Grades 6-12 — Truly, there is something here for middle grades readers, and something for AP/IB literature students. (It’s my dream to do a joint middle school / IB seniors book club around this text. Hear that, Stefanie? ;))

Book Talk:

This fairy tale tells the story of a kingdom known as the Protectorate and the witch who lives in the wood surrounding it. Each year, in order to keep the witch at bay, the elders of the Protectorate sacrifice the community’s last-born baby. What the citizens don’t know, though, is that the witch isn’t real — she’s a scapegoat devised by the elders to keep the people in line.

Or so they think. There IS a witch who lives in the woods — a good witch who takes the baby and gives them to loving families in other kingdoms. But one day she keeps one of the babies who becomes filled to the brim with magic from drinking moonlight. This book is the story of her growth from magical infant to adolescent. It’s a story about perception versus reality, the lies we tell to keep ourselves safe, the sacrifices we make for love, and what happens when people begin asking questions and resisting. And, of course, it won the Newberry.

Sentence Study:
“A swallow in flight is graceful, agile, and precise. It hooks, swoops, dives, twists, and beats. It is a dancer, a musician, an arrow. Usually. This swallow stumbled from tree to tree. No arabesques. No gathering speed. Its spotted breast lost feathers by the fistful. Its eyes were dull. It hit the trunk of an alder tree and tumbled into the arms of a pine…”

The Girl Who Drank the Moon, p. 255

This passage can help writers…
  • Compare and contrast expectations and reality
  • Move around time in a passage
  • Describe
  • Use meaningful fragments
  • Use sound devices
Together, the class might notice…
  • Paragraph 1 is in present tense (expectations), paragraph 3 (reality) is in past tense (like the rest of the book)
  • Paragraph 2 is a one-word paragraph. It serves as a shift between expectations and reality.
  • In paragraph 1, there are three lists. List one is three adjectives. List two is 5 verbs, List three is 3 metaphors.
  • There is alliteration in paragraph 3.
  • There is assonance in paragraph 1.
  • The two sentence fragments in paragraph 3 coordinate with the metaphors in paragraph 1.
  • There is personification in paragraph 3 (“the arms of the pine”).
Invite students to try it by saying …

While Kelly Barnhill uses these techniques to describe a bird (a character) in her novel, we could use these techniques to compare and contrast lots of different things. What if you used this to discuss your expectations for the school year versus the reality of the school year? What if you used it to describe a friend or family member who has let you down in some way? Students have used this frame to describe Panda Express and also the setting of a fictional world.

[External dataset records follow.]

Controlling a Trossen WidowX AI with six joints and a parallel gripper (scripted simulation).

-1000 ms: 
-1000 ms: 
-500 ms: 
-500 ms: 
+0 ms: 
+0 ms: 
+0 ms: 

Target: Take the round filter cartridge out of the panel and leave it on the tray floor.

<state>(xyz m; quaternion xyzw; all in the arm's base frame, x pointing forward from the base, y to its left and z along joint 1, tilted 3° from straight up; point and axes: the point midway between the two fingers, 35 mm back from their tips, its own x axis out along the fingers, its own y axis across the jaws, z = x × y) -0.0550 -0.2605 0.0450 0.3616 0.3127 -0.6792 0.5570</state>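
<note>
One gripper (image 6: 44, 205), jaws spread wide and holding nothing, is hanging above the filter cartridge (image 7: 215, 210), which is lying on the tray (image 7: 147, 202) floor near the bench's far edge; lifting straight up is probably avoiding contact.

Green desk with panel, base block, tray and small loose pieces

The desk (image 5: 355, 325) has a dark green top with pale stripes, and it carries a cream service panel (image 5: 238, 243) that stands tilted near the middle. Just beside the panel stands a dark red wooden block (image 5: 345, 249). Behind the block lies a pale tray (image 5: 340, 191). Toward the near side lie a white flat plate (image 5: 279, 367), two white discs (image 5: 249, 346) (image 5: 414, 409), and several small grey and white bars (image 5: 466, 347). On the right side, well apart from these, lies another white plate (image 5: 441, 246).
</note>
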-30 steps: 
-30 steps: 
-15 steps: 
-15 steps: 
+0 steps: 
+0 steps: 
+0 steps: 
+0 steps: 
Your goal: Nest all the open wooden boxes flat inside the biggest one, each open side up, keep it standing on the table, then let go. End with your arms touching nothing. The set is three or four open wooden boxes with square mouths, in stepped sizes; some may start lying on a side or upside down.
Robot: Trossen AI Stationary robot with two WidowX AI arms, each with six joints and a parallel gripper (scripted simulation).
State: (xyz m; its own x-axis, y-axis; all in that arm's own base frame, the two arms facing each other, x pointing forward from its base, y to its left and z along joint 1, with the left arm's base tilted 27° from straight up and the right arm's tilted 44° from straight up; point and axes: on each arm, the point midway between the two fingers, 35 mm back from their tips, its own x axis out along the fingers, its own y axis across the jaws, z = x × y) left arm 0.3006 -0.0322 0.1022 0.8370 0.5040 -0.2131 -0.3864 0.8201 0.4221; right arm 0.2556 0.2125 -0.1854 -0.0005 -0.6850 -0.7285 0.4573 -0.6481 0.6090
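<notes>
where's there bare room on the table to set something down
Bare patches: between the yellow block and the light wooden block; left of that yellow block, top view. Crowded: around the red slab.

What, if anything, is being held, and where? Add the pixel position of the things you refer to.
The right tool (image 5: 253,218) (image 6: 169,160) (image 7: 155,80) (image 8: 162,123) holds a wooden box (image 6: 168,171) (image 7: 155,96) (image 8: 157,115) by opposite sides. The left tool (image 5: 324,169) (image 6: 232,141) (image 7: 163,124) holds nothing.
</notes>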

Your options are wide open. Select something to compare and contrast in terms of expectations and reality, and see what you can do with this in your notebook! 

What possibilities do you see here for your students? How could this sentence / passage study connect with the current literature or writing content in your class? How could it help your students? Leave us a comment below!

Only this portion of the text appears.